**Data supplied:**

==============================

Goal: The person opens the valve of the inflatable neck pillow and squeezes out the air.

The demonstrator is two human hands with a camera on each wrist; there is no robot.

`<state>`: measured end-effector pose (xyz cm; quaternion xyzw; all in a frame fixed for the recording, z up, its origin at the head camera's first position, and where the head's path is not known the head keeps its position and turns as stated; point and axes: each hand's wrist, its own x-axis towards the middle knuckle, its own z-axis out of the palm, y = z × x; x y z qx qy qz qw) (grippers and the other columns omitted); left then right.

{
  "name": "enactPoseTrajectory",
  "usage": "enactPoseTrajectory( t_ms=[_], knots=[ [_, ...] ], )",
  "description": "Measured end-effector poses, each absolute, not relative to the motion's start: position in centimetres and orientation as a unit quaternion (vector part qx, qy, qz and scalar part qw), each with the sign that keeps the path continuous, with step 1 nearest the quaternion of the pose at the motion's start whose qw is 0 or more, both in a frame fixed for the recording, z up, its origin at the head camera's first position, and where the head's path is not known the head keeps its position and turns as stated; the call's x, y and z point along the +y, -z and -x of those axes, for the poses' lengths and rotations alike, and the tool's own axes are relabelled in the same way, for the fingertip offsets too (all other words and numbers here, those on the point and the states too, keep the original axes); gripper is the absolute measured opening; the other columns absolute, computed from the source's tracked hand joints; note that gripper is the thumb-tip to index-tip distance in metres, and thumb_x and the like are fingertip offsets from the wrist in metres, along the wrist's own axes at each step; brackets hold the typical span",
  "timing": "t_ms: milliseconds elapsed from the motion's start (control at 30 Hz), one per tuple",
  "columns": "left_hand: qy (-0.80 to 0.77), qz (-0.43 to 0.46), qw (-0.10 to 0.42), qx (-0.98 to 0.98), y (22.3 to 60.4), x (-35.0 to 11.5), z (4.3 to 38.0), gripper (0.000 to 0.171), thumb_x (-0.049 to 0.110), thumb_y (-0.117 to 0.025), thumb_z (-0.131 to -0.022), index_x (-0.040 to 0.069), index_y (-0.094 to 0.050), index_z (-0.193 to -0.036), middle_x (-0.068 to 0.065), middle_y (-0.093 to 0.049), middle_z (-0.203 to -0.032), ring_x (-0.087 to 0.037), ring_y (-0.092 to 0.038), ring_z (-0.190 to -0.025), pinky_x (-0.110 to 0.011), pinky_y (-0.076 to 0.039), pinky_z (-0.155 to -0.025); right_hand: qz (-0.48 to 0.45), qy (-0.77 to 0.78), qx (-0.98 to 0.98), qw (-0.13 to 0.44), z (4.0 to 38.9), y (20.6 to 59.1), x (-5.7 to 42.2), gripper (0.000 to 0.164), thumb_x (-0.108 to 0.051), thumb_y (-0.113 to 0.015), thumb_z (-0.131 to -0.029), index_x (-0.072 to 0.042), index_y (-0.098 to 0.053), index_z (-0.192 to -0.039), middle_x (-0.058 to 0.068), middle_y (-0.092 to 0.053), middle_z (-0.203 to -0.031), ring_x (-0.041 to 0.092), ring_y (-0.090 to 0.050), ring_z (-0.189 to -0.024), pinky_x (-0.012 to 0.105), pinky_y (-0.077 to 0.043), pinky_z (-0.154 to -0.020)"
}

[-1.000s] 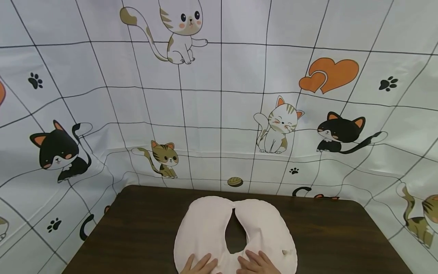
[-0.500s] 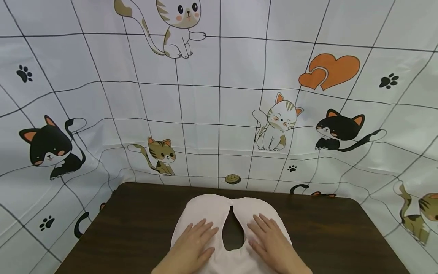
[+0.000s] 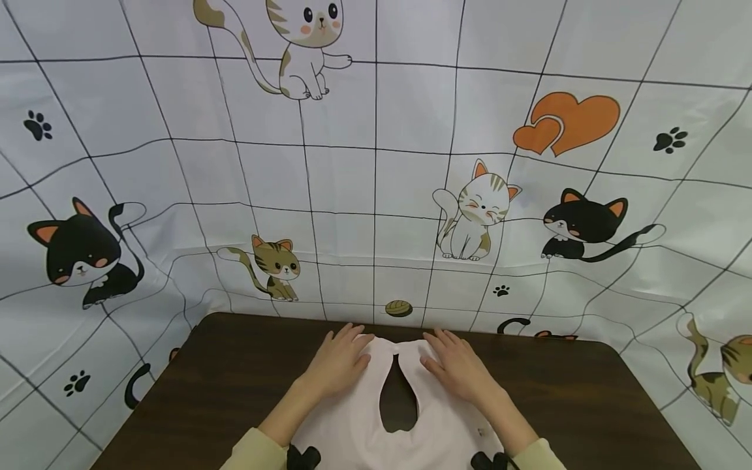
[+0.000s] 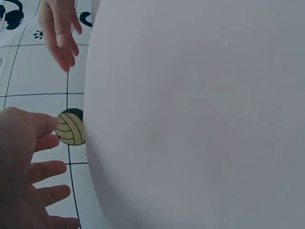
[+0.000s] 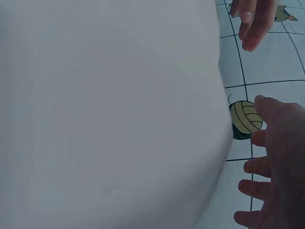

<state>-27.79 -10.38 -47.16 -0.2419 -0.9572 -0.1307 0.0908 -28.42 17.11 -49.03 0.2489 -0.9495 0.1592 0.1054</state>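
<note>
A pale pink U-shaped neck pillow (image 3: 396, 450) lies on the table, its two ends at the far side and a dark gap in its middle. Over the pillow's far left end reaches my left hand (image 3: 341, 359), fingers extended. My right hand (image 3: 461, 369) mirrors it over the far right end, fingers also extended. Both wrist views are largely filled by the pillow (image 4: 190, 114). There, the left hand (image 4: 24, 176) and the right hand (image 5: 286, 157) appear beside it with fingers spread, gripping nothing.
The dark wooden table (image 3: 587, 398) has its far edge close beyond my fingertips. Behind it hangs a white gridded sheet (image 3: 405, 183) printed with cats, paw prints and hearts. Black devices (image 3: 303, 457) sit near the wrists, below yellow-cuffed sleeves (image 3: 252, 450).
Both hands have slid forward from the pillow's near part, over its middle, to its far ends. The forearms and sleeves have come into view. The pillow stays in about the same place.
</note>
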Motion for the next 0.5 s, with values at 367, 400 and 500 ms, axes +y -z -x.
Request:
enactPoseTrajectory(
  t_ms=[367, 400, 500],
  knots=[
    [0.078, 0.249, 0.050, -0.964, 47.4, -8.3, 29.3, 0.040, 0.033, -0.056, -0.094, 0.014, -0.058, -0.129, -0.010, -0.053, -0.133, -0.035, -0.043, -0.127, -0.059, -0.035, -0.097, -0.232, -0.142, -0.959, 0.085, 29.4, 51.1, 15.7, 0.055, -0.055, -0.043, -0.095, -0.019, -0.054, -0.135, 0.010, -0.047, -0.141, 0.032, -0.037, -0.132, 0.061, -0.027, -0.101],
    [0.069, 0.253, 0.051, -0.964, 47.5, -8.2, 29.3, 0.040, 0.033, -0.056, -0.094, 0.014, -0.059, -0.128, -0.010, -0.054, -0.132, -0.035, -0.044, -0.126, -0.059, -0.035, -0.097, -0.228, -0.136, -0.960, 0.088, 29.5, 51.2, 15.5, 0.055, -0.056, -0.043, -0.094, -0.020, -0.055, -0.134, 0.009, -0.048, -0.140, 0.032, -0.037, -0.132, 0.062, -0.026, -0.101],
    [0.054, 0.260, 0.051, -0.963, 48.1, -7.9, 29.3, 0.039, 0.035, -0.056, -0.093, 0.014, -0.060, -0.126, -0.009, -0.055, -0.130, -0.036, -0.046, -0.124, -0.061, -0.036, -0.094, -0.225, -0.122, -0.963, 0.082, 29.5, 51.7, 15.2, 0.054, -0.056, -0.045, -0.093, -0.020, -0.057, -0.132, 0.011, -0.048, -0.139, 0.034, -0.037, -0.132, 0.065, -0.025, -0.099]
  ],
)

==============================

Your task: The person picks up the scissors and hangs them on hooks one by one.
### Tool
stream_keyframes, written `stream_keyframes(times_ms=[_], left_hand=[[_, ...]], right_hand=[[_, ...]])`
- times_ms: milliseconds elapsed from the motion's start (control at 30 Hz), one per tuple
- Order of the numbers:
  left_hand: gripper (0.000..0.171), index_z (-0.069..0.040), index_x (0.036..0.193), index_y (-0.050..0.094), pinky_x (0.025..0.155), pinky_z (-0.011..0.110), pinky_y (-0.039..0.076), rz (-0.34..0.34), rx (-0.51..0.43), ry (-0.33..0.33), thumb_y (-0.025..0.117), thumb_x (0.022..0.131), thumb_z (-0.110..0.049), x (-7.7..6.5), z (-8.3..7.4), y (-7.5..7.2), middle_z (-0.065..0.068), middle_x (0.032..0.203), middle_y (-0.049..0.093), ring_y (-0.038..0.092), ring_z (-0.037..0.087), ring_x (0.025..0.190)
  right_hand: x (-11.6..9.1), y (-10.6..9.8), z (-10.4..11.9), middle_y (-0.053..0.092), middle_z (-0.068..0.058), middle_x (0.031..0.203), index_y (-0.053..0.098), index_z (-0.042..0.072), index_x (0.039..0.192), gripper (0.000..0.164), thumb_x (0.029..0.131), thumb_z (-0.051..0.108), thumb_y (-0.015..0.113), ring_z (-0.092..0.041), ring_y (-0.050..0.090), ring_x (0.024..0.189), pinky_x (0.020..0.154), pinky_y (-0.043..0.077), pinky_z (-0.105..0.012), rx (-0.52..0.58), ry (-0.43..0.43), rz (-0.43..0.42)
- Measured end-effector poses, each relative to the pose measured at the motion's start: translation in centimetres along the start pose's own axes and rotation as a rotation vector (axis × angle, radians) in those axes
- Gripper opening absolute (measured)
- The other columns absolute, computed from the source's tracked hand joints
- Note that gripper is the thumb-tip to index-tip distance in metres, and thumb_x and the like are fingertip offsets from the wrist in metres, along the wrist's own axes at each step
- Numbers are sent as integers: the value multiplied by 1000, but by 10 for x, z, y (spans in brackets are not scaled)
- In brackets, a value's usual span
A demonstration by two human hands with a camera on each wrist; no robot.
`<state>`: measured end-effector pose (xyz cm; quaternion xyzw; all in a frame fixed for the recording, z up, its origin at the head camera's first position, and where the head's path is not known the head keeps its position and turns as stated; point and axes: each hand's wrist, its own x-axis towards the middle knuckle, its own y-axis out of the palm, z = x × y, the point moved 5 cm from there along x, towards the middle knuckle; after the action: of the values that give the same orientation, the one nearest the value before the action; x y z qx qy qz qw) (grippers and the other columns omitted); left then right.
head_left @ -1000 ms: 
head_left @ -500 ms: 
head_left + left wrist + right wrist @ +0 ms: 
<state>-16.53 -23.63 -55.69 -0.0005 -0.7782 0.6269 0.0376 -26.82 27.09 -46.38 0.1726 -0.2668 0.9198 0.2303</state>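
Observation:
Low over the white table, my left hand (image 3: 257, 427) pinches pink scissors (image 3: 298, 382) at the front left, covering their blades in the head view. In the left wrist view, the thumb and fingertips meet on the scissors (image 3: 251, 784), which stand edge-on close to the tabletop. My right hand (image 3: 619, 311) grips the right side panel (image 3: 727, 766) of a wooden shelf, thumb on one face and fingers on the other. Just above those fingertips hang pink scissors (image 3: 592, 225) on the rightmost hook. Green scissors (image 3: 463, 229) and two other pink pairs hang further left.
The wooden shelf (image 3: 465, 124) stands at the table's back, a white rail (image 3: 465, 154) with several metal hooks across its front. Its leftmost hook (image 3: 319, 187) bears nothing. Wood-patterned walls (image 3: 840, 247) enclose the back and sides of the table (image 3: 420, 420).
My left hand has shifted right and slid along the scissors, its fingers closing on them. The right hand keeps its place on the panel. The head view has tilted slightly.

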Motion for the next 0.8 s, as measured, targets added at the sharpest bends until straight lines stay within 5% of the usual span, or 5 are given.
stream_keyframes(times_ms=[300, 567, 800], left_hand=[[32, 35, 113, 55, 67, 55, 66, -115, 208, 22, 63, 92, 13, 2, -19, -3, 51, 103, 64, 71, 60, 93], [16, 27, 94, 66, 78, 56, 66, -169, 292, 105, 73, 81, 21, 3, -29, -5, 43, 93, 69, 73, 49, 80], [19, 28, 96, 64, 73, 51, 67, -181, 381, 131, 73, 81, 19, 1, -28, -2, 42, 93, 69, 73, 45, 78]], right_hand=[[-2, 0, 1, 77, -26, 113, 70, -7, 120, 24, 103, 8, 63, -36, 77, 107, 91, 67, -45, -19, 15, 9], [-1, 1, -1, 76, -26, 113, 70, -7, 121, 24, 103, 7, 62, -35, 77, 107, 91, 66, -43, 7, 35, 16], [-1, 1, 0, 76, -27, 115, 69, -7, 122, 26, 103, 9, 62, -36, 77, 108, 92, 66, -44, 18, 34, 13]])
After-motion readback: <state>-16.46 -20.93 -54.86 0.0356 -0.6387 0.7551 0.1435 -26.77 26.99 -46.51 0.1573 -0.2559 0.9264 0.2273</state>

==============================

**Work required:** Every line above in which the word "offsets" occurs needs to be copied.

**Expected output:**
  "description": "Measured end-effector poses, each absolute, not relative to the motion's start: position in centimetres and orientation as a unit quaternion (vector part qx, qy, qz and scalar part qw), each with the sign that keeps the path continuous, with step 1 nearest the quaternion of the pose at the motion's start whose qw is 0 or more, both in a frame fixed for the recording, z up, its origin at the head camera's first position, and where the head's path is not known the head keeps its position and turns as stated; the call's x, y and z point along the +y, -z and -x of those axes, for the poses' lengths and rotations alike, and the tool's own axes are relabelled in the same way, for the fingertip offsets too (all other words and numbers here, those on the point and the states too, keep the original axes); gripper is the absolute measured opening; the other columns absolute, computed from the source's tracked hand joints; note that gripper is the thumb-tip to index-tip distance in metres, and thumb_x and the like are fingertip offsets from the wrist in metres, along the wrist's own axes at each step; brackets hold the typical span",
- Note that gripper is the thumb-tip to index-tip distance in metres, and thumb_x and the like are fingertip offsets from the wrist in metres, along the wrist's own axes at each step

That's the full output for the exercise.